Physics – Condensed Matter – Statistical Mechanics
Scientific paper
2001-04-18
Physics
Condensed Matter
Statistical Mechanics
26 pages, 13 figures, RevTeX
Scientific paper
The theory of a flux steady-state related to avalanche formation is presented for the simplest model of a sand pile within framework of the Lorenz approach. The stationary values of sand velocity and sand pile slope are derived as functions of control parameter (driven sand pile slope). The additive noises of above values are introduced to build the phase diagram, where the noise intensities determine both avalanche and non-avalanche domains, as well as mixed one. Being corresponded to the SOC regime, the last domain is crucial to affect of the noise intensities of vertical component of sand velocity and sand pile slope especially. To address to a self-similar behavior, a fractional feedback is used as efficient ingredient of the modified Lorenz system.
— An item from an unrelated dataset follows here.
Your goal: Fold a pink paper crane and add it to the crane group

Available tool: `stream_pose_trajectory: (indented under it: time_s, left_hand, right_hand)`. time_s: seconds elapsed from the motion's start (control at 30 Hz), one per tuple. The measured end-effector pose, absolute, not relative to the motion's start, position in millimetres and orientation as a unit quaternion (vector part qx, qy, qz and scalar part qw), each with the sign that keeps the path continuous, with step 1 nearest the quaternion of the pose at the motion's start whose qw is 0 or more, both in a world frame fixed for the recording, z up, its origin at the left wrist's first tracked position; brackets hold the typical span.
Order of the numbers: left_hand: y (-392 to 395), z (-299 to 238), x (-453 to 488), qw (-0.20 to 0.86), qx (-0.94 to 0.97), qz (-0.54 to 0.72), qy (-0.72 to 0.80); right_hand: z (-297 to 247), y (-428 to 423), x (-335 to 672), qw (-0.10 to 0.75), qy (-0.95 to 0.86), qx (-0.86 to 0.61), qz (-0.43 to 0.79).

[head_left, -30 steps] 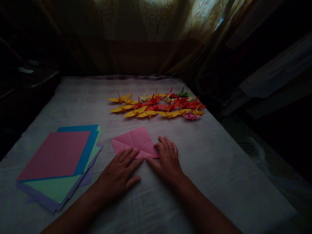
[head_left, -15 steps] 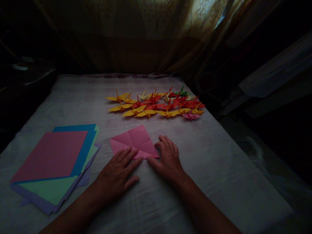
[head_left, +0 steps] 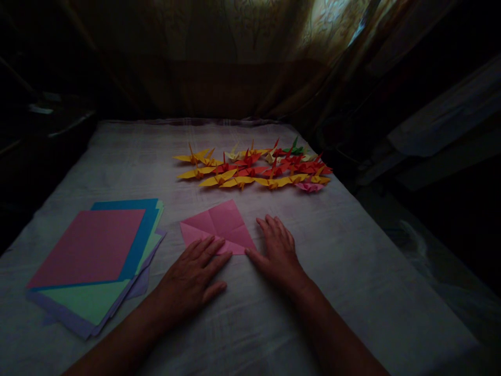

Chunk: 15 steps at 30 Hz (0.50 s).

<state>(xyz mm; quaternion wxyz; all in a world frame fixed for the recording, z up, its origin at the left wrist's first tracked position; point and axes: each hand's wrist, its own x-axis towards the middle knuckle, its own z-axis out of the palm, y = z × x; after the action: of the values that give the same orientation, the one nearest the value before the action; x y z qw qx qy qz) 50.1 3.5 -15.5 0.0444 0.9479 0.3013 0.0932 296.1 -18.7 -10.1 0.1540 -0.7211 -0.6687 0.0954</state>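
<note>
A creased pink sheet of origami paper (head_left: 227, 222) lies on the table between my hands, its near edge folded over. My left hand (head_left: 193, 266) rests flat with fingers apart on the paper's lower left part, covering some of the fold. At the right corner of the sheet is my right hand (head_left: 277, 248), its thumb tip at the corner and its other fingers stretched out over the cloth. Neither hand grips anything.
A stack of coloured paper (head_left: 94, 245), pink on top, lies to the left. Several folded paper cranes (head_left: 250, 169) in yellow, red, white, green and pink stand in rows farther back. A pale checked cloth (head_left: 344, 271) covers the table; a curtain (head_left: 219, 78) hangs behind.
My right hand has slid a little to the right along the near edge to the corner. My left hand stays on the paper. The whole view has shifted slightly.
</note>
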Motion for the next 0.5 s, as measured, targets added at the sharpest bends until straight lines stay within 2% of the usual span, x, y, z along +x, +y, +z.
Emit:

In a spirit of Edwards paradigm, an effective thermodynamics is introduced to determine a distribution over avalanche ensemble with negative temperature. Steady-state behavior of the moving grains number, as well as nonextensive values of entropy and energy is studied in detail. The power-law distribution over avalanche sizes is described within a fractional Lorenz scheme, where noise of the energy plays a crucial role. This distribution is shown to be solution of both fractional Fokker-Planck equation and nonlinear one. As a result, we obtain new relations between exponent of the size distribution, fractal dimension of phase space, characteristic exponent of multiplicative noise, number of governing equations, dynamical exponents and nonextensivity parameter.
Kharchenko Dmitrii O.
Khomenko Alexei V.
Olemskoi Alexander I.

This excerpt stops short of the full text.